Lula encontra seu palanque em Minas
Até então, o presidente Lula enfrentava um vácuo político em um dos estados mais importantes do país. Sem uma estrutura partidária sólida para defender seus projetos e ambições eleitorais em Minas Gerais, a movimentação de Pacheco resolve um problema estratégico para o Planalto. Em um evento ocorrido em Mariana (MG), em junho, Lula já havia dado uma pista pública de sua preferência, ao se referir ao senador como "futuro governador".
Agora, a missão do atual presidente do Senado é encontrar uma nova legenda para abrigar sua candidatura. As negociações avançam e o partido que deve receber Pacheco é o União Brasil. A mudança de sigla é um passo necessário para consolidar a chapa e construir a aliança desejada pelo comando petista.

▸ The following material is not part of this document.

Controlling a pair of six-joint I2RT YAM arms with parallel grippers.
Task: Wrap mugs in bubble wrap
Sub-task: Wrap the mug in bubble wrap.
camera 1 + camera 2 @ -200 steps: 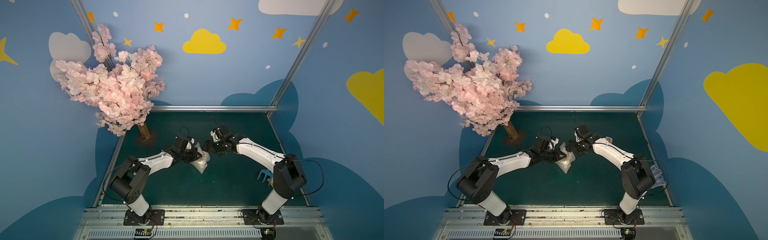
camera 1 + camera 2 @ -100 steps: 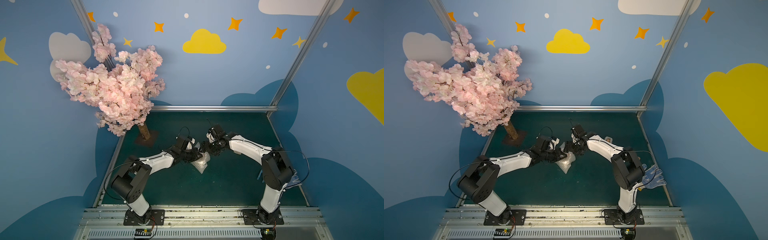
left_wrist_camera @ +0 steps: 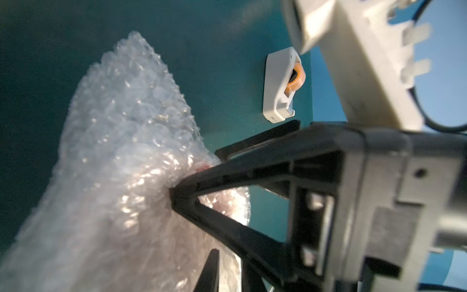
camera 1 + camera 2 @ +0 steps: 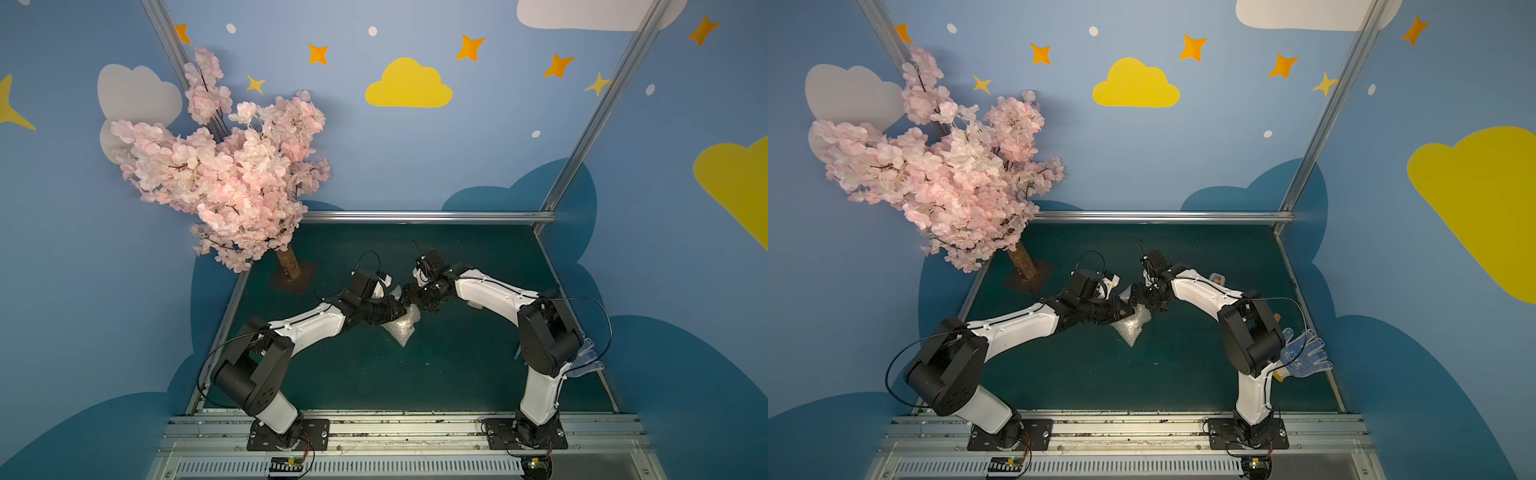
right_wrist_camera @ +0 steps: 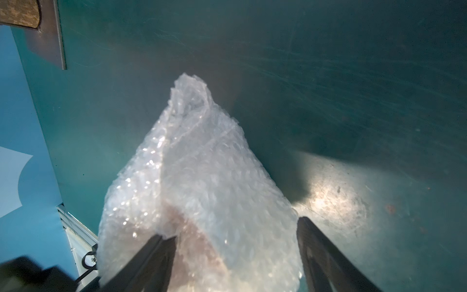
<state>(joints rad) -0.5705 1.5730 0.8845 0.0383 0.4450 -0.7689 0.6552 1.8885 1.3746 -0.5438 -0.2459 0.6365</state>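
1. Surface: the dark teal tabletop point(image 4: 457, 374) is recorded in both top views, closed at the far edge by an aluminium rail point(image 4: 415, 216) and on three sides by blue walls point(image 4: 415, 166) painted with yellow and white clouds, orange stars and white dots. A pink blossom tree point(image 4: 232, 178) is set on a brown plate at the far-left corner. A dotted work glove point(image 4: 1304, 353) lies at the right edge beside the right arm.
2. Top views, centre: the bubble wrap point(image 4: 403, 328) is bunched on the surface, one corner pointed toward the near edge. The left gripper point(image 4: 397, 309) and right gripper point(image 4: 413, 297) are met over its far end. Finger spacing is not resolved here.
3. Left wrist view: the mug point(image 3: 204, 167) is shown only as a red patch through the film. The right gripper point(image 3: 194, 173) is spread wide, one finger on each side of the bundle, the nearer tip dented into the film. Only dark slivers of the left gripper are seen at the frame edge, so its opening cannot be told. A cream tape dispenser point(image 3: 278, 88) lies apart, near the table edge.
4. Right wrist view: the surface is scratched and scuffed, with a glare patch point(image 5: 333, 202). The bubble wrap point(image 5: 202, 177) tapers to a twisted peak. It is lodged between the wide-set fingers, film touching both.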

Composição da chapa e apoio petista
A articulação em torno da candidatura de Pacheco já define os primeiros nomes que o acompanharão na corrida eleitoral. A prefeita de Contagem, Marília Campos, do PT, será a candidata ao Senado na chapa encabeçada pelo senador. A escolha reforça o caráter de aliança e o suporte direto do partido do presidente Lula ao projeto.
Além de Marília Campos para o Senado, Rodrigo Pacheco ainda tem duas decisões importantes pela frente: a escolha de um nome para vice-governador e de outro candidato para a segunda vaga no Senado Federal. Essas definições serão cruciais para ampliar a base de apoio e equilibrar as forças políticas dentro da coligação.
O caminho até a decisão
A trajetória recente de Pacheco foi marcada por incertezas sobre seu futuro político. O senador chegou a ponderar até mesmo o abandono da vida pública, após sonhar com cargos de alto escalão como a Presidência da República e uma cadeira no STF. No entanto, o chamado do presidente Lula e a oportunidade de comandar o executivo mineiro falaram mais alto, redirecionando sua carreira para o Palácio Tiradentes, em Belo Horizonte.
A data de 17 de janeiro de 2026 marca o momento em que essa movimentação ganha contornos mais concretos, com a busca ativa por um partido e a formação inicial da chapa. A articulação demonstra a pressa do governo federal em organizar sua base estadual com antecedência.
A entrada de Rodrigo Pacheco na disputa pelo governo mineiro, portanto, não é apenas uma mudança nos planos de um senador. É uma jogada de xadrez político orquestrada pelo Planalto para garantir influência em um estado fundamental, resolvendo uma lacuna que preocupava a equipe de Lula. Os próximos passos, especialmente a confirmação da filiação partidária e a completa formação da chapa, definirão a solidez desse palanque.